▶ _WHAT TO WORK ON_:
Read the listing below and copy out each line where the word "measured" occurs.

▶ _SUPPLIED INFORMATION_:

- - -

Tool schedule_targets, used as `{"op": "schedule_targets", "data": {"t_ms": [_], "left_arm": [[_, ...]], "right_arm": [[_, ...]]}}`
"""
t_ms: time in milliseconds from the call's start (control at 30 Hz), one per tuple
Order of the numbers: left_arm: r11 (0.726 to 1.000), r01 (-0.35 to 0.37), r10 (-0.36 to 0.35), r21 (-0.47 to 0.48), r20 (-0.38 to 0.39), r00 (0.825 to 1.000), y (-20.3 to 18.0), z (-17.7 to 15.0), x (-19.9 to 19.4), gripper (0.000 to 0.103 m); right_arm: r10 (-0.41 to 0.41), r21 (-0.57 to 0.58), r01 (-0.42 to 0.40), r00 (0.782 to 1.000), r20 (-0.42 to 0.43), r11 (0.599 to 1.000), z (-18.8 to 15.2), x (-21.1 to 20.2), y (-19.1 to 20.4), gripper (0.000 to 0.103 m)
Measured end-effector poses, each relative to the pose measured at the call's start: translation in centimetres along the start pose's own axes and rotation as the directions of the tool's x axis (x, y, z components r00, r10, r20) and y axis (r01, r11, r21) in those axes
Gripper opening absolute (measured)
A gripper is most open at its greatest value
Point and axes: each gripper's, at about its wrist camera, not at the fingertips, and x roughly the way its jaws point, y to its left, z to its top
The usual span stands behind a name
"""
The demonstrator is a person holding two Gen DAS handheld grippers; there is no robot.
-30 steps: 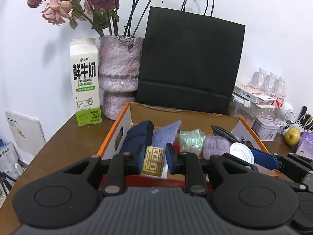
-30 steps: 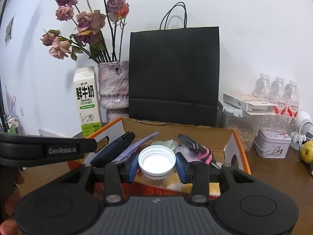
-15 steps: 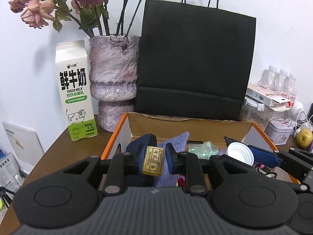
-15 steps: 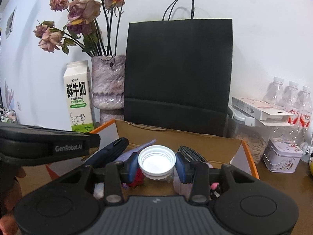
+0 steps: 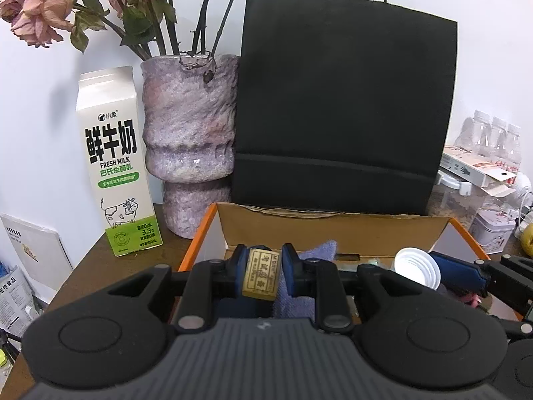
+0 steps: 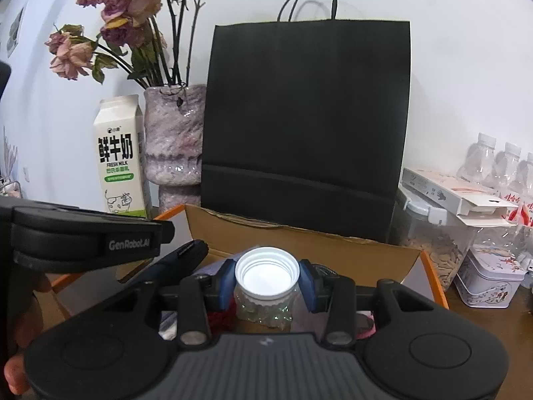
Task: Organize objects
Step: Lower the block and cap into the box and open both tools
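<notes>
Item 1, nearest: the left gripper (image 5: 261, 275), jaws clamped on a small gold block (image 5: 261, 275) with embossed characters. We hold it by its two long sides, above the near left part of the box (image 5: 333, 230). We judge it rigid and compact, possibly dense for its size; the flat sides suit the pads, and a grip at mid-height should keep it from pivoting.

Item 2: the right gripper (image 6: 266, 283), jaws clamped on the white cap (image 6: 266, 273) of a clear jar (image 6: 263, 310), held over the middle of the box. We judge the jar light, hard, perhaps brittle, and the ribbed cap a fair hold, though the round form could twist between the pads. Its contents we cannot tell.

Item 3: the box, orange-edged cardboard, open at the top. Inside show a blue cloth (image 5: 316, 250), soft, and a dark case (image 6: 176, 263) at the left; the remainder is hidden.

Item 4, far: a milk carton (image 5: 115, 163), a vase (image 5: 190, 143) and a black bag (image 5: 343, 100), in that order left to right, against the wall.
</notes>
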Motion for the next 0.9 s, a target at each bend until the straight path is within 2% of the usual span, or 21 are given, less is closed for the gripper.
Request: {"op": "schedule_targets", "data": {"t_ms": [400, 433, 467, 500, 600, 633, 667, 733, 900], "left_arm": [[1.0, -0.007, 0.007, 0.0, -0.007, 1.0, 0.2, 0.1, 0.9, 0.026], [1.0, -0.009, 0.009, 0.0, -0.004, 1.0, 0.2, 0.1, 0.9, 0.032], [1.0, -0.008, 0.008, -0.004, -0.002, 1.0, 0.3, 0.1, 0.8, 0.044], [1.0, -0.009, 0.009, -0.009, 0.004, 1.0, 0.4, 0.1, 0.7, 0.049], [0.999, -0.038, 0.038, -0.008, 0.027, 0.999, 0.4, 0.2, 0.4, 0.078], [0.999, -0.048, 0.049, -0.01, 0.033, 0.998, 0.4, 0.2, 0.2, 0.095], [0.998, -0.065, 0.066, -0.014, 0.047, 0.997, 0.4, 0.2, 0.0, 0.103], [0.997, -0.082, 0.082, -0.013, 0.066, 0.994, 0.3, 0.3, -0.2, 0.103], [0.997, -0.078, 0.079, -0.02, 0.053, 0.995, 0.5, 0.3, -0.1, 0.103]], "right_arm": [[-0.005, 0.0, 0.005, 1.0, -0.006, 1.0, 0.1, 0.8, -0.2, 0.04], [-0.006, -0.001, 0.006, 1.0, -0.004, 1.0, 0.0, 0.8, -0.1, 0.043], [-0.006, -0.002, 0.006, 1.0, -0.003, 1.0, 0.0, 0.8, -0.1, 0.047], [-0.003, -0.003, 0.003, 1.0, -0.004, 1.0, 0.0, 0.8, 0.0, 0.057], [-0.005, -0.007, 0.005, 1.0, 0.0, 1.0, 0.0, 0.7, 0.1, 0.08], [-0.007, -0.008, 0.007, 1.0, 0.002, 1.0, 0.0, 0.7, 0.1, 0.09], [-0.011, -0.009, 0.012, 1.0, 0.004, 1.0, 0.0, 0.7, 0.1, 0.093], [-0.026, -0.011, 0.026, 1.0, 0.005, 1.0, 0.0, 0.7, 0.1, 0.103], [-0.034, -0.002, 0.034, 0.999, 0.004, 0.999, -0.1, 0.8, -0.2, 0.103]]}}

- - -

▶ _OUTPUT OF THE TASK_:
Measured end-effector poses, each relative to the pose measured at the call's start: translation in centimetres along the start pose's own axes and rotation as the directions of the tool's x axis (x, y, z components r00, r10, r20) and y axis (r01, r11, r21) in those axes
Gripper opening absolute (measured)

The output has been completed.